They also have their own Linux distribution based on ZoL, for which I assume that they offer commercial support:
http://www.pogostorage.com/products/pogostor/pogostor-overvi...
As for certification, it is not clear if you mean hardware certification or system administrator certification. I am not aware of any filesystems that have system administrator certifications. As for hardware certifications, ZFS is designed for use with commodity hardware. It probably does not make sense to try to certify it for the full range of hardware it supports (although a subset is certified by Nexenta). Specific hardware guidelines are available on the official Open ZFS wiki:
http://open-zfs.org/wiki/Hardware
This happens a lot more often then we really care to think about. (Ram corruption)
For most day-to-day linux users who are just using standard consumer desktop/laptops they don't have this protection. And ZFS can do more harm then good.
References:
https://pthree.org/2013/12/10/zfs-administration-appendix-c-...
ZFS warned me of that while I reading its installation guide. Which is why I never installed it.
https://news.ycombinator.com/item?id=8438416
Would you provide a link to that guide? If there is a guide out there that says that you should use something other than ZFS when a system lacks ECC, I would like to know so that I can try to get it corrected.
Not using ZFS because it cannot provide full protection without ECC is like not getting a flu shot because you can still get sick anyway. It is true, but opting to be even less safe in the name of safety is counterproductive.
You are wrong. Don't spread potentially dangerous maladvice on the internet when you have no idea what you're talking about.
The official ZFS documentation[1] tells you to use ECC Ram and why. The first google hit for "zfs ecc ram"[2] further elaborates on the risks of using ZFS without ECC memory.
[1] https://pthree.org/2013/12/10/zfs-administration-appendix-c-...
[2] http://louwrentius.com/please-use-zfs-with-ecc-memory.html
If your house burns down ZFS will not save your data. If too many disks fail zfs will not save your data. If your disks' unrecoverable read error rate is too high and your array is rebuilding zfs will not save your data.
If your computer is fundamentally broken (which is what a machine with a persistent memory error is) zfs will not save your data.
Take backups.
If you had a 'stuck bit' anywhere in your memory space you'd be way deep into nasal demon unspecified behavior the first time you tried to dereference a pointer that crossed that bit. When your hardware is that broken you can't count on the OS to not stab your dog much less ZFS to do anything sane.
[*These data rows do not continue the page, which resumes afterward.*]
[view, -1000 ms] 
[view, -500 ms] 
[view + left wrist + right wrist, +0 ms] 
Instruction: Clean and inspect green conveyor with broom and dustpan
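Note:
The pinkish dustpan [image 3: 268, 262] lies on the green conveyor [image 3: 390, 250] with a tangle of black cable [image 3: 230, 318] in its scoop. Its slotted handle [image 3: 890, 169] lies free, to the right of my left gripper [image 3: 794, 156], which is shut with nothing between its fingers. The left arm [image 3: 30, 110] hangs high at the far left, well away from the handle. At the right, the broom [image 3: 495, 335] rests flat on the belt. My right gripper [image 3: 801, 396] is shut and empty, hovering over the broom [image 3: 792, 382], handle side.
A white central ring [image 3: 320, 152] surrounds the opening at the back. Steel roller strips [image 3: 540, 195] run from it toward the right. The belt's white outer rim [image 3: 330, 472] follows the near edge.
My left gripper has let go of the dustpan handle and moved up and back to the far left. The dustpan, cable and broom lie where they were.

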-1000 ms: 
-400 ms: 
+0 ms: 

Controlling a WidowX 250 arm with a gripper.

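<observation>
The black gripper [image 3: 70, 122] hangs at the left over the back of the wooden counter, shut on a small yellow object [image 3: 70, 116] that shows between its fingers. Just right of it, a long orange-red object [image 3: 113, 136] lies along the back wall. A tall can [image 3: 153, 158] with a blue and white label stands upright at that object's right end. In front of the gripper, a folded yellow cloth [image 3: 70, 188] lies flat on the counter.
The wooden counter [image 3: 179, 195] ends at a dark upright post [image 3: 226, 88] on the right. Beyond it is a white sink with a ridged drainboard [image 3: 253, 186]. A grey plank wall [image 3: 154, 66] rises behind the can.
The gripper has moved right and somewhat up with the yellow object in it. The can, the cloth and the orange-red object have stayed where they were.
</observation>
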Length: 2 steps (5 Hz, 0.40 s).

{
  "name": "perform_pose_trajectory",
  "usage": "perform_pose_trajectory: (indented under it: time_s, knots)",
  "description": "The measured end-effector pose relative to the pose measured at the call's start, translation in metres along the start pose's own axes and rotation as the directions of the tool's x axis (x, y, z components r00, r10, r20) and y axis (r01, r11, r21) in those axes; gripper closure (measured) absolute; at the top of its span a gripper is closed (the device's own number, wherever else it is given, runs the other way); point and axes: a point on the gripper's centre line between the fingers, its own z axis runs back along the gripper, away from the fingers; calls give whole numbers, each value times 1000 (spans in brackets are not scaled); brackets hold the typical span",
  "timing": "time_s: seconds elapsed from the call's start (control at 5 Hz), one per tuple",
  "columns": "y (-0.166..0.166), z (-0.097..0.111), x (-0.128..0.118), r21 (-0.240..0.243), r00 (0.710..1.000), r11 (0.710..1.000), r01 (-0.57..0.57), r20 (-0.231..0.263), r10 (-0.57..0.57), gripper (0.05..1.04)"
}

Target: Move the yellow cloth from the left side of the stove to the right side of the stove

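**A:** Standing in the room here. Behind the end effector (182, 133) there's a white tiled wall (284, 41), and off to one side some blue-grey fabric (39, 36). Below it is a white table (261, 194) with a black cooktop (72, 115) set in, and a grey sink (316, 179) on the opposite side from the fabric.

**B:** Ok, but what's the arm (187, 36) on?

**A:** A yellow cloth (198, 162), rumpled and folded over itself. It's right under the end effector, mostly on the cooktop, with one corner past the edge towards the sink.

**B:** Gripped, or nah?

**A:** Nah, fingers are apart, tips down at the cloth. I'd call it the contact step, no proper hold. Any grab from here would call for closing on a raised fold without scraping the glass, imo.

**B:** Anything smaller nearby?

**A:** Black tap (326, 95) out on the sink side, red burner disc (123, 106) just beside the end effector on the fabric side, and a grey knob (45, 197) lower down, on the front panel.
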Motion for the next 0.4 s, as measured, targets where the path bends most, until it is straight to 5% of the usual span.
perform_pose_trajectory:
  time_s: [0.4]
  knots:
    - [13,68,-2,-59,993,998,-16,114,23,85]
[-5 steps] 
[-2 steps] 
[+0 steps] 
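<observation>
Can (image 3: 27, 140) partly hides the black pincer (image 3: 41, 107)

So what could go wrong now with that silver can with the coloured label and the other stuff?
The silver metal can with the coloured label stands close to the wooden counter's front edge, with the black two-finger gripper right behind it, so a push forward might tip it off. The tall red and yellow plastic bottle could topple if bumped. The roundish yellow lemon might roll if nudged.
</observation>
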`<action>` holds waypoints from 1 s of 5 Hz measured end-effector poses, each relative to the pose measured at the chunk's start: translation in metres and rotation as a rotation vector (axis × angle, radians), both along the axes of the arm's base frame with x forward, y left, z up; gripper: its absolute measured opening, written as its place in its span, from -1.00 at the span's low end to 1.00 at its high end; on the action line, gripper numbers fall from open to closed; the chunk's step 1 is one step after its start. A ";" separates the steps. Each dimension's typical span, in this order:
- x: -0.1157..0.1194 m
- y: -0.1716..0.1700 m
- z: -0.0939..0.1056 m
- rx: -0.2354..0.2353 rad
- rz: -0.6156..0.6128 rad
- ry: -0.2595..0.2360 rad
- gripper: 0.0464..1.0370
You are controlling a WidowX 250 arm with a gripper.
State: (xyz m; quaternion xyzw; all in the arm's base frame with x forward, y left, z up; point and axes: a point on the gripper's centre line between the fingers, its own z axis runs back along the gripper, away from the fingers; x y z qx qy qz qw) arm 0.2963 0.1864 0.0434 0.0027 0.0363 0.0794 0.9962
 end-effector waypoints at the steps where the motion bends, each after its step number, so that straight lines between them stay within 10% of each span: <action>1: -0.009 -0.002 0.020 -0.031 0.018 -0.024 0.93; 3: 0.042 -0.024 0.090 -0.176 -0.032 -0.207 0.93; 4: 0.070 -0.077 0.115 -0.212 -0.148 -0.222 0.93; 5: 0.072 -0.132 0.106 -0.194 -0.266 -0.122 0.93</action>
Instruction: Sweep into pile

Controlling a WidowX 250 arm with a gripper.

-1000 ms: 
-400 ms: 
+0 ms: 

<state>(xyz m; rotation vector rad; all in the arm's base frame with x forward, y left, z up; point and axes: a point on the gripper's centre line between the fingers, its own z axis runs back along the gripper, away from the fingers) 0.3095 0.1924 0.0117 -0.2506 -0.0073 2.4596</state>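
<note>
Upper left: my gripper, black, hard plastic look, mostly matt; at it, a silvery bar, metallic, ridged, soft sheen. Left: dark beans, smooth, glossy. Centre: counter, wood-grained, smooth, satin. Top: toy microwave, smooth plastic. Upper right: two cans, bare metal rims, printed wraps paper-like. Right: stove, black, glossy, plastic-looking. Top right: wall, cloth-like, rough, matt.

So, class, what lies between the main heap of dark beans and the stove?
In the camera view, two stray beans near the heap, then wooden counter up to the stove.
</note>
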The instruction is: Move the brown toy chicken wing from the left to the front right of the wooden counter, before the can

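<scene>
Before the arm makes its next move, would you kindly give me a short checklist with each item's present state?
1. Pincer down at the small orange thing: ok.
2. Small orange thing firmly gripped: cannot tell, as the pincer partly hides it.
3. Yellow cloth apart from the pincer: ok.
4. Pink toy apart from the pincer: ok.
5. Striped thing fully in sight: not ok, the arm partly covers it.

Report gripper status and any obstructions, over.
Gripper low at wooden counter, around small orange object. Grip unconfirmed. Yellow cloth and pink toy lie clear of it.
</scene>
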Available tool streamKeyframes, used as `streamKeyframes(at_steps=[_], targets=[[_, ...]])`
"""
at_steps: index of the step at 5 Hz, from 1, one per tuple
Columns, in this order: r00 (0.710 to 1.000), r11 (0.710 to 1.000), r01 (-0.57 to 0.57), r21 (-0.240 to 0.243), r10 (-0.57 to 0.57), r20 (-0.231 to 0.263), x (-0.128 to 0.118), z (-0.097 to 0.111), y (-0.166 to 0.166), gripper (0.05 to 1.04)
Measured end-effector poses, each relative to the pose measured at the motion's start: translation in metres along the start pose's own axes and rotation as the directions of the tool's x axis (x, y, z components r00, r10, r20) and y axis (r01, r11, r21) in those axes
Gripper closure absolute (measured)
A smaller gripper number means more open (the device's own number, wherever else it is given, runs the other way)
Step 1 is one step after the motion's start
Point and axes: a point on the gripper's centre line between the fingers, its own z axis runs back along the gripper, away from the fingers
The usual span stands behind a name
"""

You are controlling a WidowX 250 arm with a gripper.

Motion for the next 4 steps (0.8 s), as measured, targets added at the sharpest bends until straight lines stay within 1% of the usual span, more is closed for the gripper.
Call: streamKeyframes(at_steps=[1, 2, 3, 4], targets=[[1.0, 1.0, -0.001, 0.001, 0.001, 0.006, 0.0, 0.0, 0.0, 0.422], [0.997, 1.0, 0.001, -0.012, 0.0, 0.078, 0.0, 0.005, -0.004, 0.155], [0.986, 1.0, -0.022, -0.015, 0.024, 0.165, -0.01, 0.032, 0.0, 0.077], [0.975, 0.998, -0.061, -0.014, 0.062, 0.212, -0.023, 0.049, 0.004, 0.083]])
Note that this is just as true for all storage systems. Regular filesystems might corrupt themselves or do other insane things. Hardware RAID or kernel software raid will happily propogate the error. How many bits separate the kernel record for "this disk is totally cool" from "this is a new disk and should be zeroed"?
As for the articles that you link, they are correct to say that you want to use ECC RAM. However, there is nothing specific to ZFS that makes it require ECC any more than any other filesystem. It should also be noted that I wrote the official documentation on this subject. It can be found at the Open ZFS wiki, rather than the pages you linked:
http://open-zfs.org/wiki/Hardware#ECC_Memory
there is nothing specific to ZFS that makes it require ECC any more than any other filesystem
This statement still troubles me. I was under the assumption that ZFS scrubbing may indeed lead to compounding corruption as described in the blog post I linked. Hence the ongoing(?) debate in the ZFS community.
However, I consider myself disqualified from this discussion and sorry again for my tone. I'll read up on the current state of the argument.
That said, the only thing in the code remotely similar to "compound corruption" is logic for preventing such a scenario, which has the following comment:
https://github.com/zfsonlinux/zfs/blob/master/module/zfs/vde...That touches more than obvious at a glance because the mirror code is used for processing both mirrors and ditto blocks.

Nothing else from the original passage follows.